In statistics, Kuiper's test is closely related to the more well-known Kolmogorov-Smirnov test (or K-S test as it is often called). As with the K-S test, the quantities D+ and D- are computed which represent the maximum deviation above and below of the two cumulative distributions being compared. The trick with Kuiper's test is to use the quantity D+ + D- as the test statistic. This small change makes Kuiper's test as sensitive in the tails as at the median and also makes it invariant on cyclic transformations of the independent variable. The Anderson-Darling test is another test that provides equal sensitivity at the tails as the median, but it does not provide the cyclic invariance.

This invariance makes Kuiper's test invaluable when testing for variations by time of year or day of the week or time of day. One example would be to test the hypothesis that computers fail more in some parts of the year than others. To test this, we would collect the dates on which the test set of computers had failed and build a cumulative distribution. The null hypothesis is that the failures are uniformly distributed.

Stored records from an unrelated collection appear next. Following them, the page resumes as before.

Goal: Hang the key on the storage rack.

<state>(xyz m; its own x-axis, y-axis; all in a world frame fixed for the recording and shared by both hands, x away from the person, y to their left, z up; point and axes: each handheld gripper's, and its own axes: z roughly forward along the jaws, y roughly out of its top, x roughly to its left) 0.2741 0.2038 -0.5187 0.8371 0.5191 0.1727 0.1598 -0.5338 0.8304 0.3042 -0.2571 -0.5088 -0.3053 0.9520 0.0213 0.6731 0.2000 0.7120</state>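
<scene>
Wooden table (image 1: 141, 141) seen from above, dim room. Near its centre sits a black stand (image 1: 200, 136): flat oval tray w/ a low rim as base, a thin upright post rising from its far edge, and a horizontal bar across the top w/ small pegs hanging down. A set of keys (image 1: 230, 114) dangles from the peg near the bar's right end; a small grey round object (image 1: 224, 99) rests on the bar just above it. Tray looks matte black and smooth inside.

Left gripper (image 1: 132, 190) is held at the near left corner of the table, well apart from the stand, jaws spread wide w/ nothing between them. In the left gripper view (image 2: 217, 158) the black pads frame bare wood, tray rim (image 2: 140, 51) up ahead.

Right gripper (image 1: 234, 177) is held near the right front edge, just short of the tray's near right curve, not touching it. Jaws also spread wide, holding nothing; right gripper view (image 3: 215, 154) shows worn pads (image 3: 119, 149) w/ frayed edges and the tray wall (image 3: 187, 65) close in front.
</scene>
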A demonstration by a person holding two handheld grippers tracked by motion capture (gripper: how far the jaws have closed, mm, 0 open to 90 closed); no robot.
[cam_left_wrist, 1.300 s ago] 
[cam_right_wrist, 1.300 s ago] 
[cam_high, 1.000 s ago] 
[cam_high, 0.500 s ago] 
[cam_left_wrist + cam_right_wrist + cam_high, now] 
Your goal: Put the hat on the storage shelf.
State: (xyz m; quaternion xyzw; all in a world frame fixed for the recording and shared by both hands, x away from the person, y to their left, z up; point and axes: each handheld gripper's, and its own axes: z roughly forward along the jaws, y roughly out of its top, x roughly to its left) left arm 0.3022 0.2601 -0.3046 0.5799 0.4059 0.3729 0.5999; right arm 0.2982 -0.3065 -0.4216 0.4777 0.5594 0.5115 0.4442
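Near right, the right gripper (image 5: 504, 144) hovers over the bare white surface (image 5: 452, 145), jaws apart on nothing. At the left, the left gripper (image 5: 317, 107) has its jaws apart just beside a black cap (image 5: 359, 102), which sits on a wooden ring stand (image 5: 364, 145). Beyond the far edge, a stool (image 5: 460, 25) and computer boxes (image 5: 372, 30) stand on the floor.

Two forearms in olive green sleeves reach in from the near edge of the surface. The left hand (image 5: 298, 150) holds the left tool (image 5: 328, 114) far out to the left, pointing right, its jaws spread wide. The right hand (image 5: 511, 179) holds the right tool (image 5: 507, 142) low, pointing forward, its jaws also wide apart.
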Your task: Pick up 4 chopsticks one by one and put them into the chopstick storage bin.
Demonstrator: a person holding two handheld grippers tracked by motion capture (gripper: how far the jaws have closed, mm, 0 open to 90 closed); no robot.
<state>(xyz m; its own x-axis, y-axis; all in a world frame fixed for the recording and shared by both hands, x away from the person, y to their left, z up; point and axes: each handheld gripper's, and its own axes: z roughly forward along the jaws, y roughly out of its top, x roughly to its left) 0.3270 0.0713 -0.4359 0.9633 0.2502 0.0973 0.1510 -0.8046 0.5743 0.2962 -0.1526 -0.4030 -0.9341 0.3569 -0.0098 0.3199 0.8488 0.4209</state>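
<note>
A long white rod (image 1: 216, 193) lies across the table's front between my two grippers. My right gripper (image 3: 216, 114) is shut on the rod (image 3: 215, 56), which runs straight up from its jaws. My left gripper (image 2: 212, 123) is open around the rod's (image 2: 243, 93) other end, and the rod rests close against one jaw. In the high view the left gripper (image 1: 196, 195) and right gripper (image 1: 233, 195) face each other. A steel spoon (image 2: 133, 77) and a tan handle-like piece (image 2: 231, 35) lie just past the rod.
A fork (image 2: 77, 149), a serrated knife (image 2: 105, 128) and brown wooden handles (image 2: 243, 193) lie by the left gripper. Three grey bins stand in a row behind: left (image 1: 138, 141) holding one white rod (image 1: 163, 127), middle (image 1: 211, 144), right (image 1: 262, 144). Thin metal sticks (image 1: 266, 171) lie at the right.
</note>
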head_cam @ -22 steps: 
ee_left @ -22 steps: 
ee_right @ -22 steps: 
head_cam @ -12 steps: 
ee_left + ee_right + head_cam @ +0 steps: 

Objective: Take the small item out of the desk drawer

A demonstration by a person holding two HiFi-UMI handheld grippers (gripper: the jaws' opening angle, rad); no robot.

Kuiper's statistic does not change if we change the beginning of the year and doesn't require that we bin failures into months or anything like that.

A test like this would, however, tend to miss the fact that failures occur only on weekends since weekends are spread throughtout the year. This inability to distinguish distributions with a comb-like shape from continuous distributions is a key problem with all statistics based on a variant of the K-S test.